#### Records for processing
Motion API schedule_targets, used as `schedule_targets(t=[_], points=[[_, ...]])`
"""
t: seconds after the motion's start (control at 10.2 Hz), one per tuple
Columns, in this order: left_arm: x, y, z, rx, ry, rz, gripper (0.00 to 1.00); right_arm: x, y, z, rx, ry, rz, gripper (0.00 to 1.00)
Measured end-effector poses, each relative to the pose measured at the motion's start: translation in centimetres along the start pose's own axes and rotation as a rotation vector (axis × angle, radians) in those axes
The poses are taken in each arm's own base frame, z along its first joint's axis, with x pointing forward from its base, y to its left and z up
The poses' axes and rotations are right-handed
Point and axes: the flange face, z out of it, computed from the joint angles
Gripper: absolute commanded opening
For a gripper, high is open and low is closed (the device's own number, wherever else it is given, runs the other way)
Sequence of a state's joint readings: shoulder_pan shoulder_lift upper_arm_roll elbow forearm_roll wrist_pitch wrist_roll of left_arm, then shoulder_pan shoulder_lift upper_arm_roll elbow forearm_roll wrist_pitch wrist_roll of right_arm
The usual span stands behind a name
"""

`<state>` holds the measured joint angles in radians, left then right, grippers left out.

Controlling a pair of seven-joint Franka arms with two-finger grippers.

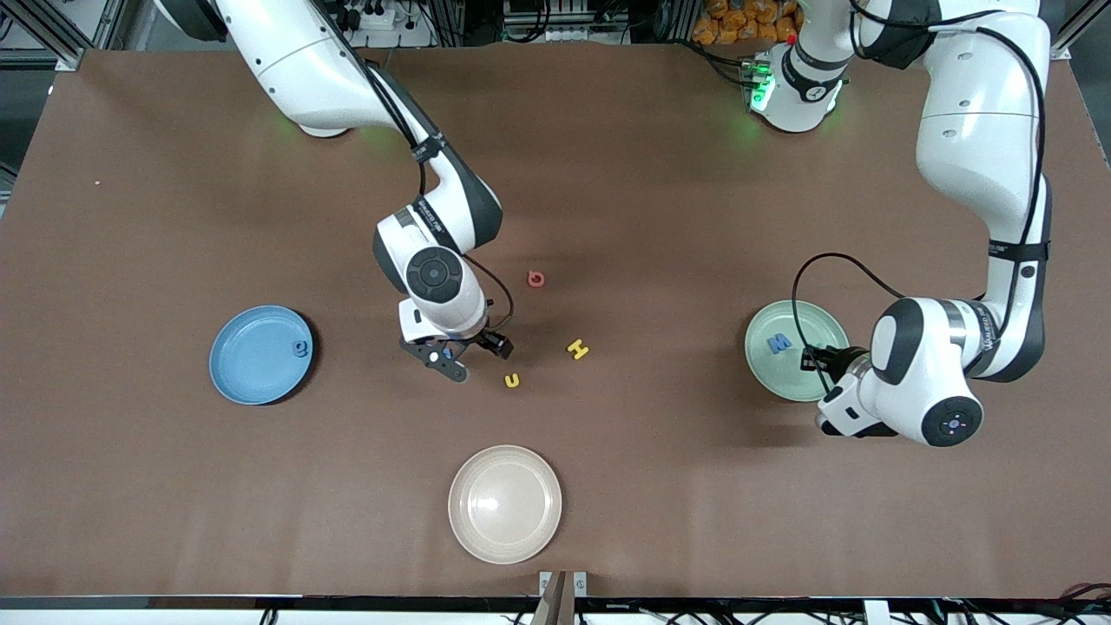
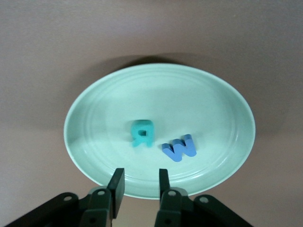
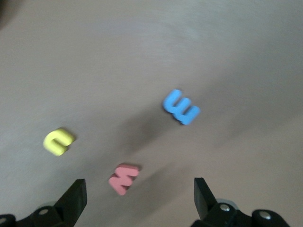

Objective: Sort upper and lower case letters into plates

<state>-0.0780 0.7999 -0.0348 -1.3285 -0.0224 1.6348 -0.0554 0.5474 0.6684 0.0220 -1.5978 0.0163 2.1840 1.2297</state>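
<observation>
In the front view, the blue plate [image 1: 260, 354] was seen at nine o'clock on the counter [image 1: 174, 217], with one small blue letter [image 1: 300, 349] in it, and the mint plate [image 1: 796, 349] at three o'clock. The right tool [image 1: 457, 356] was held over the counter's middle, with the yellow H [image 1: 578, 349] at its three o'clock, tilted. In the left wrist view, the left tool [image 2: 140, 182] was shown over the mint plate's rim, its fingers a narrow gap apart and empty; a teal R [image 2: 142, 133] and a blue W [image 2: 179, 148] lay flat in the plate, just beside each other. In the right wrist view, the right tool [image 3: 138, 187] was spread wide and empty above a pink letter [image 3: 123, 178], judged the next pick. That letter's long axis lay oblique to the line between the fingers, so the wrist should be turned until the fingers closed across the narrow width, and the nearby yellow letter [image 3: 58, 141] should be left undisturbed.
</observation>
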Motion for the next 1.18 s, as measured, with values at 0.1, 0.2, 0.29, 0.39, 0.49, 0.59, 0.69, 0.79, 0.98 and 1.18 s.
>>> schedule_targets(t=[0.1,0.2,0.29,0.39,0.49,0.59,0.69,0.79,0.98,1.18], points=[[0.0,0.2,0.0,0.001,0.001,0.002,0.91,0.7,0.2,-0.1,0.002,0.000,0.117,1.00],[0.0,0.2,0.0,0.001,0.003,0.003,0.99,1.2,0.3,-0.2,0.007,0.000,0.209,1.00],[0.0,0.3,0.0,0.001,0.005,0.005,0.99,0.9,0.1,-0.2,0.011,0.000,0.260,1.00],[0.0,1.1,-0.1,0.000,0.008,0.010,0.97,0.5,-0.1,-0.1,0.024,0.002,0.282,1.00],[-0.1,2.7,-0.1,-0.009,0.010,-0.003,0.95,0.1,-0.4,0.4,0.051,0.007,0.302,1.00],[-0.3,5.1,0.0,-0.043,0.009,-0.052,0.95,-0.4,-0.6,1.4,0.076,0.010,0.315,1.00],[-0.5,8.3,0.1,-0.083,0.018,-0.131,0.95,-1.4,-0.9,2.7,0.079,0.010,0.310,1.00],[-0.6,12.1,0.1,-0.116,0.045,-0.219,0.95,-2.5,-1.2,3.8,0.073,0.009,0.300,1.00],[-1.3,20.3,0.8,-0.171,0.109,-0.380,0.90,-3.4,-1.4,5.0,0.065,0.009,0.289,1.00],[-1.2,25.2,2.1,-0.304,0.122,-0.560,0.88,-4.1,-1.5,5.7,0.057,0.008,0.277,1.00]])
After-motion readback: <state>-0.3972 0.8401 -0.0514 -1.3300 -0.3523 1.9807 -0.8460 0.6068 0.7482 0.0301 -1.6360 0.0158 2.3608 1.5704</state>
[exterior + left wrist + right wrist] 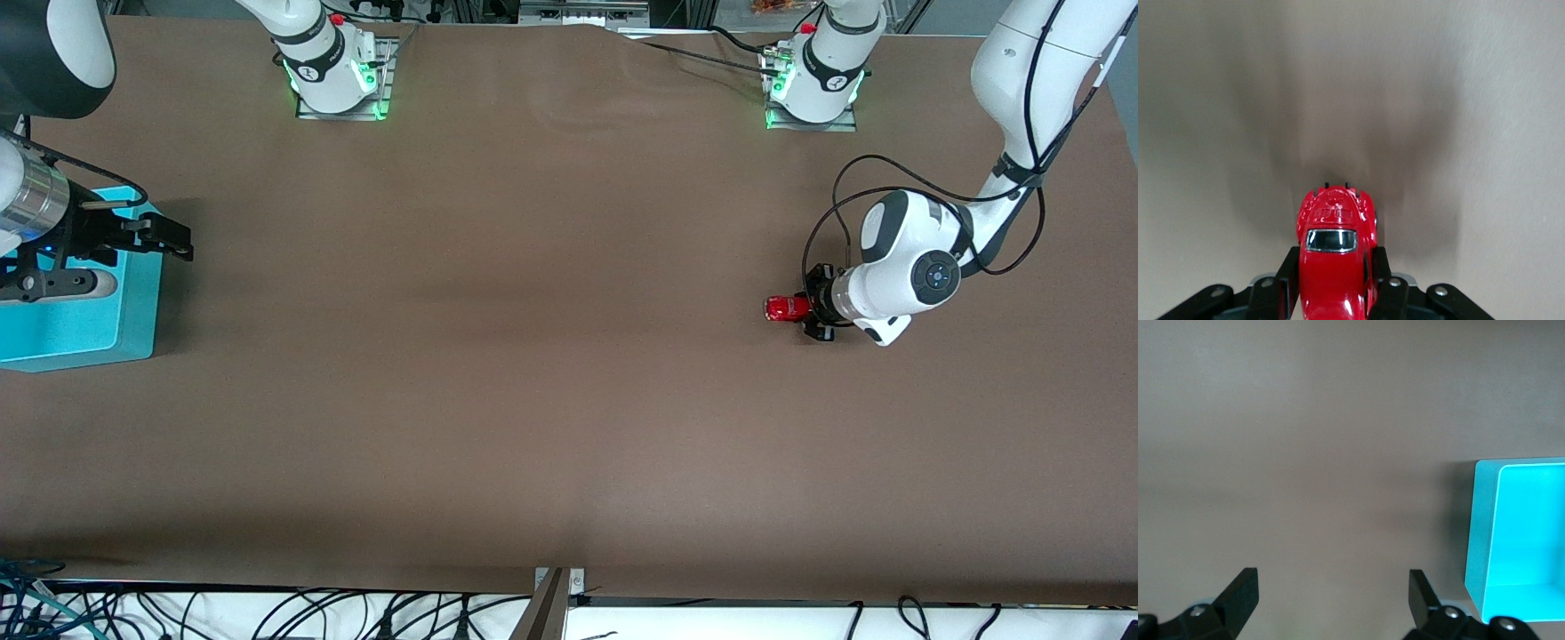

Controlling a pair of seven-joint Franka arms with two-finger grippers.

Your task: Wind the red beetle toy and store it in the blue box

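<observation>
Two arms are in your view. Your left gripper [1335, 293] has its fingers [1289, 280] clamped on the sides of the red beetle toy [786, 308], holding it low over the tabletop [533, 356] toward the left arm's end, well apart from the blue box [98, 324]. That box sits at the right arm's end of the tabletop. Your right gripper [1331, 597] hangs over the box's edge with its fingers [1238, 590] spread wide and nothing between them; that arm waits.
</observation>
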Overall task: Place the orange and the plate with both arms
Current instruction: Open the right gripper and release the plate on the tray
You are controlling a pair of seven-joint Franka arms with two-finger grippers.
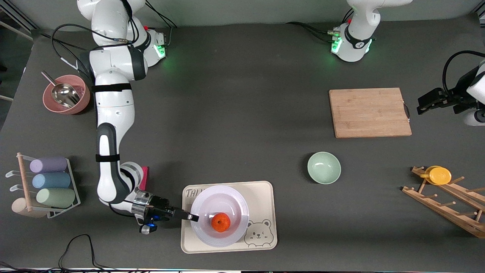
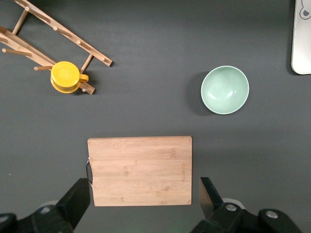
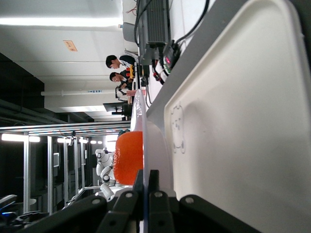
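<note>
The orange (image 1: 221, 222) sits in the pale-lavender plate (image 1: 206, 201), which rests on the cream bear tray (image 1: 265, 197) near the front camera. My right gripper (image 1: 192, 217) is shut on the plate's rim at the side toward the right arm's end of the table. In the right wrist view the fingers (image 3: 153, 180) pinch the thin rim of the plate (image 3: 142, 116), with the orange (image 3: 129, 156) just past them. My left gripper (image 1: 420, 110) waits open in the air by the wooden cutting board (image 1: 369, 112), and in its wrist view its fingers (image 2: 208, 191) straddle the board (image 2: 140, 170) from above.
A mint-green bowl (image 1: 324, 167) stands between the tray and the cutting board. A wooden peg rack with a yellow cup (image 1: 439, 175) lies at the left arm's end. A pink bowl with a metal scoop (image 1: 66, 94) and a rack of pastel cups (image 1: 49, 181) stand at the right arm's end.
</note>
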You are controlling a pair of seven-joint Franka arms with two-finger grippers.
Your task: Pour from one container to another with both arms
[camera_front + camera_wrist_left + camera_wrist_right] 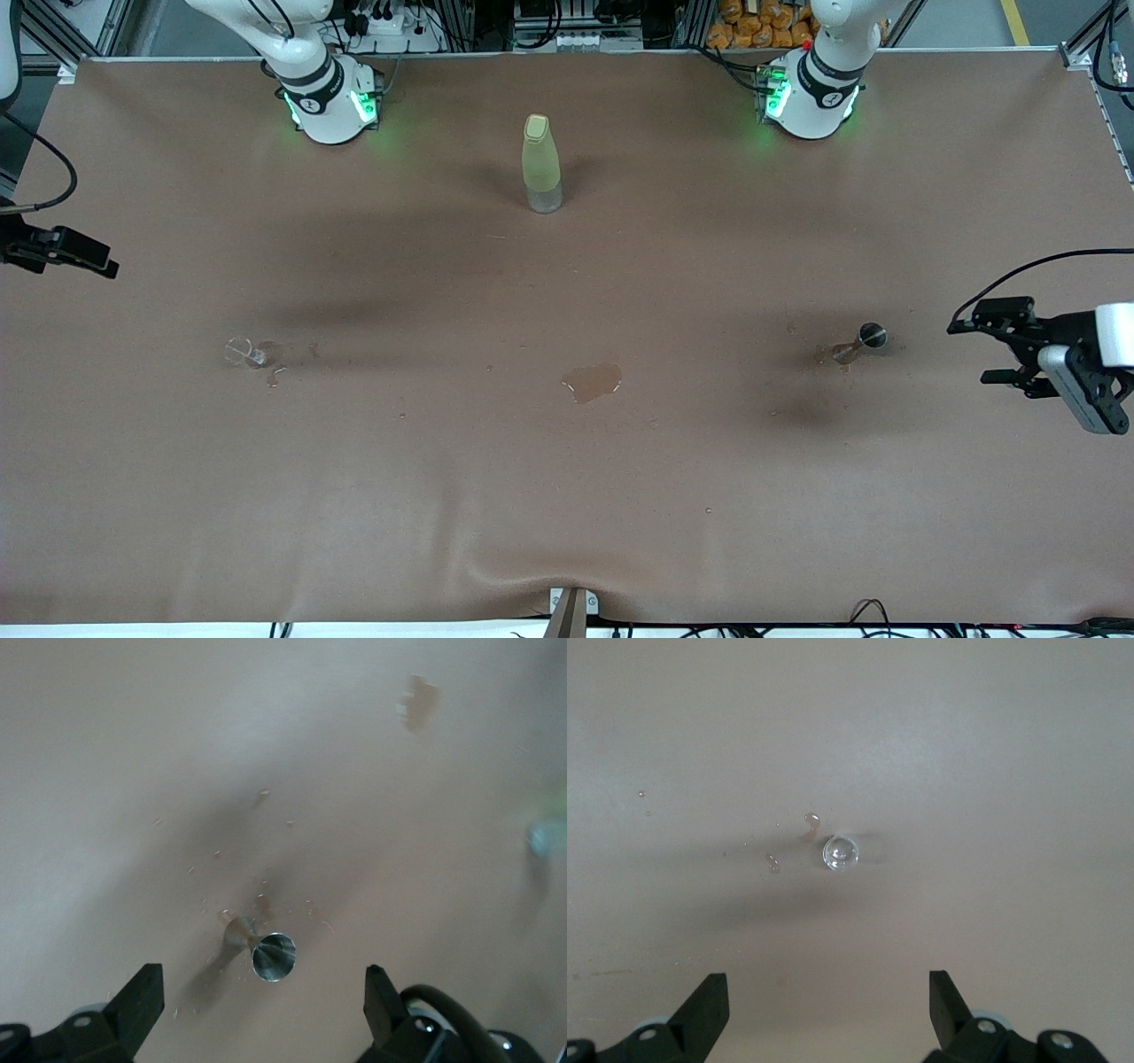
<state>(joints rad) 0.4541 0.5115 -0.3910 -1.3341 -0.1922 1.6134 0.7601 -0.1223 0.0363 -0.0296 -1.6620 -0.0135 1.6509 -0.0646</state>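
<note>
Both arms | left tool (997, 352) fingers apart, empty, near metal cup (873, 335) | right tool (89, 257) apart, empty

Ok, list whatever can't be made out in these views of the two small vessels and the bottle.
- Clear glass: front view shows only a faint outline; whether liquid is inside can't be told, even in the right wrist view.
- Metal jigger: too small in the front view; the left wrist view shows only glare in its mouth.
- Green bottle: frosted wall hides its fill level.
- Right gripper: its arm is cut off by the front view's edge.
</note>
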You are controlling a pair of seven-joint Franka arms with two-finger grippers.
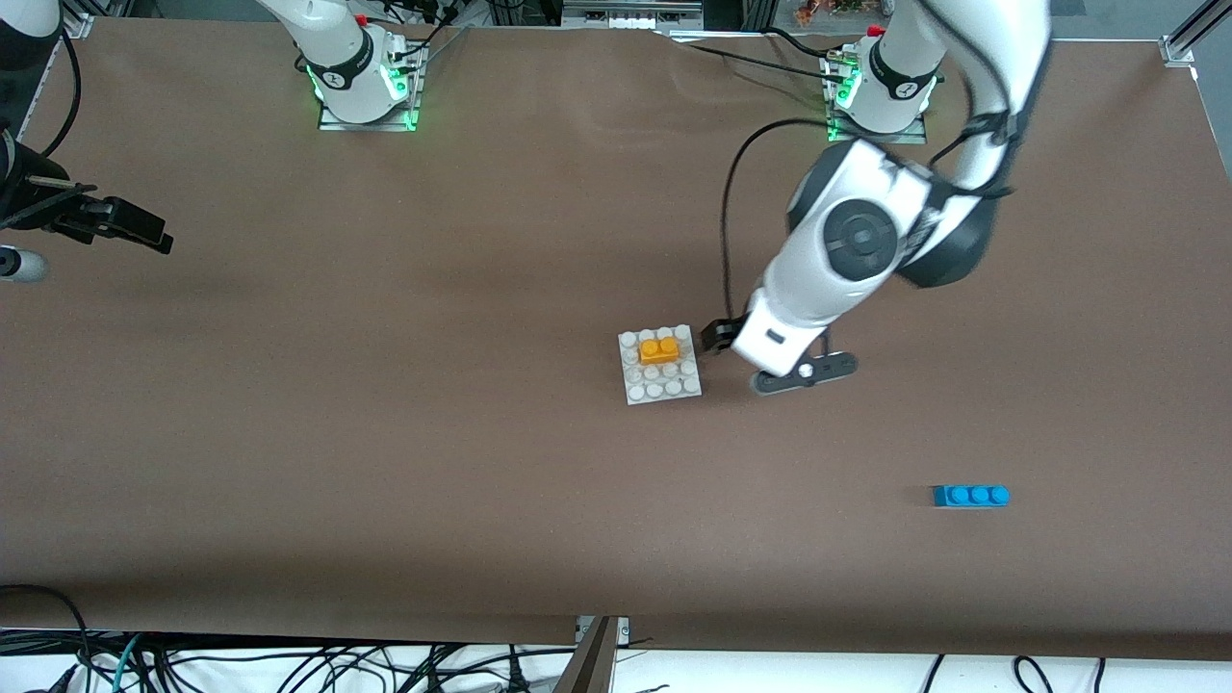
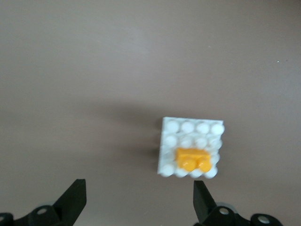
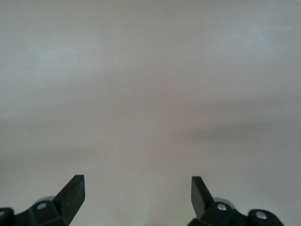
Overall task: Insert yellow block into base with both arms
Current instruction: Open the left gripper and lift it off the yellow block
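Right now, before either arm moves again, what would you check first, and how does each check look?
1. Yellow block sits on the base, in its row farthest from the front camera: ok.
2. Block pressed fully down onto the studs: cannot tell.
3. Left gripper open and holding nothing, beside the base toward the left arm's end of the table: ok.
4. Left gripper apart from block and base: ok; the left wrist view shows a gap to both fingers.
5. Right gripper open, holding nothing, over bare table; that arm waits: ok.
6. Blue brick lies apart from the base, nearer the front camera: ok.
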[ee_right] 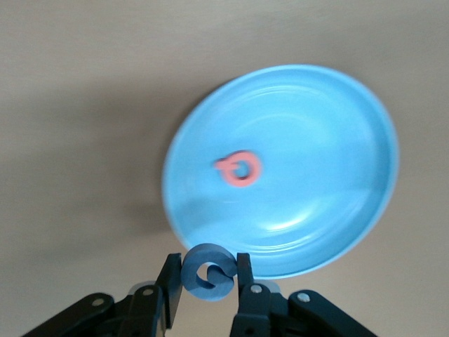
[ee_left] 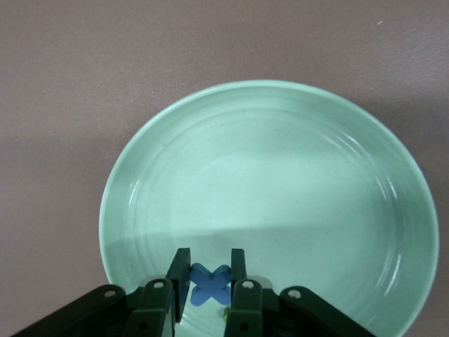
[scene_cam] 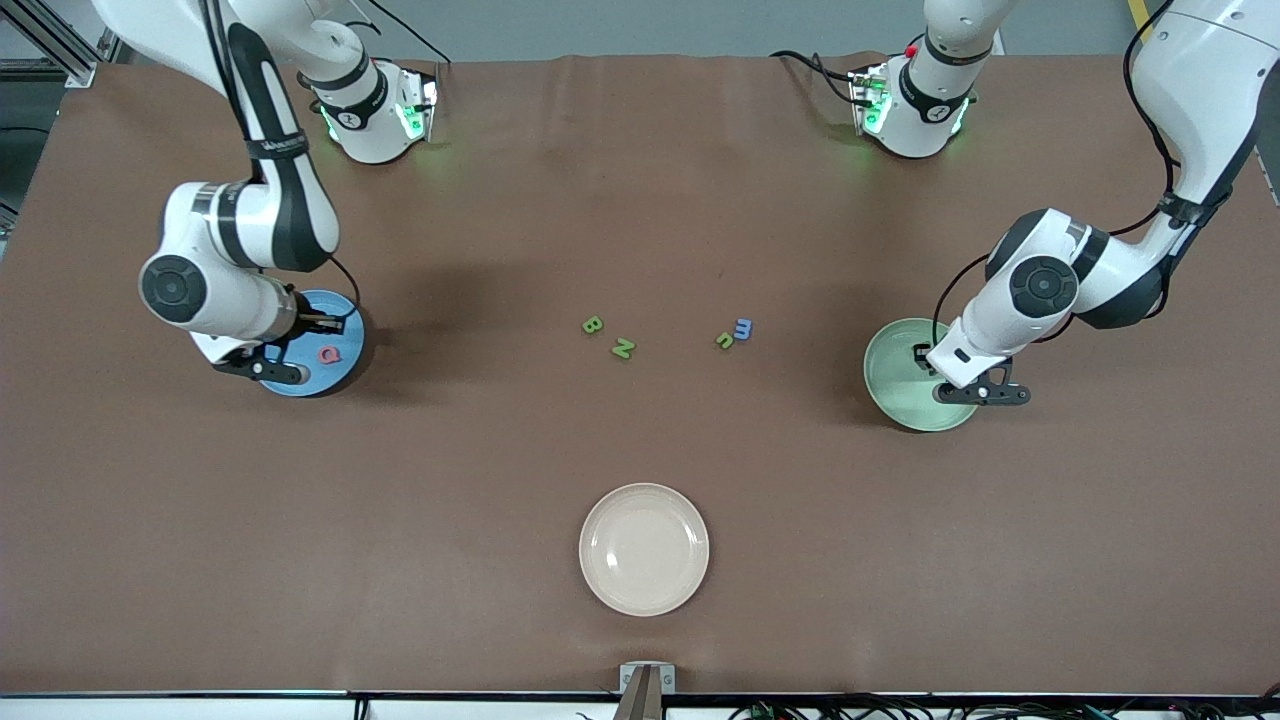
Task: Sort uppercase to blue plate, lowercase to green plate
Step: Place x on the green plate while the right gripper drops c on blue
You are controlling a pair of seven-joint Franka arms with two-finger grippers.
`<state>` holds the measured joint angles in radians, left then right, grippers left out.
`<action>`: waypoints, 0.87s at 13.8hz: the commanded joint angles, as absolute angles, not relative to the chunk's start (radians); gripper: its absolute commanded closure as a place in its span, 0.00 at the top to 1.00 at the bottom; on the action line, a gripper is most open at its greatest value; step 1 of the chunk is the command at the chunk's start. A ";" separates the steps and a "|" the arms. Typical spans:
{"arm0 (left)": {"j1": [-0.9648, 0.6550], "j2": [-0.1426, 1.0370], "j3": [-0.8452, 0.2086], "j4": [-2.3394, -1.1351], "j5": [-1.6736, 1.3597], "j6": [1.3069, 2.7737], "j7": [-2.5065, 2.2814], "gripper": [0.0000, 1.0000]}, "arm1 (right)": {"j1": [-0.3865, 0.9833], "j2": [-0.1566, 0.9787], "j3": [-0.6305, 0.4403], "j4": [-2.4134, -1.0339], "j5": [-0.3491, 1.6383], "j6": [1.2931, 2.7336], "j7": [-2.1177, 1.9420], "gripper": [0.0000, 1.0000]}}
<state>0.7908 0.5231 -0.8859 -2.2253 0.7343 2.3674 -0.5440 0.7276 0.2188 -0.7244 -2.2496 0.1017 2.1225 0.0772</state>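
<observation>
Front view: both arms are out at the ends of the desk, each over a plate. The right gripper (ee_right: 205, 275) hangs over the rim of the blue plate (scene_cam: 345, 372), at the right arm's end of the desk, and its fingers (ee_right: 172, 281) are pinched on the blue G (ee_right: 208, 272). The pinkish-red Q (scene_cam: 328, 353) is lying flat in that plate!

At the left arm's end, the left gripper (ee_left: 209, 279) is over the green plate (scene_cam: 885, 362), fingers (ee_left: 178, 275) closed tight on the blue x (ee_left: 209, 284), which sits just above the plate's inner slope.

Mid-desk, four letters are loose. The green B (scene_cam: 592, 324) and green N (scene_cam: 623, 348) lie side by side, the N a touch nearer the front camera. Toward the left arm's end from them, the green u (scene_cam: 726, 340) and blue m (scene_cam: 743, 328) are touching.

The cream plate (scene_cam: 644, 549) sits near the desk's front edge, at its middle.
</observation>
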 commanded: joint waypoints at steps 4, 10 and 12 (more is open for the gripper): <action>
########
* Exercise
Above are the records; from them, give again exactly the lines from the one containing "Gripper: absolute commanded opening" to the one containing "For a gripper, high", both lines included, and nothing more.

* Solution to this problem
Gripper: absolute commanded opening
For a gripper, high is open and low is closed (the device's own number, wherever else it is given, runs the other way)

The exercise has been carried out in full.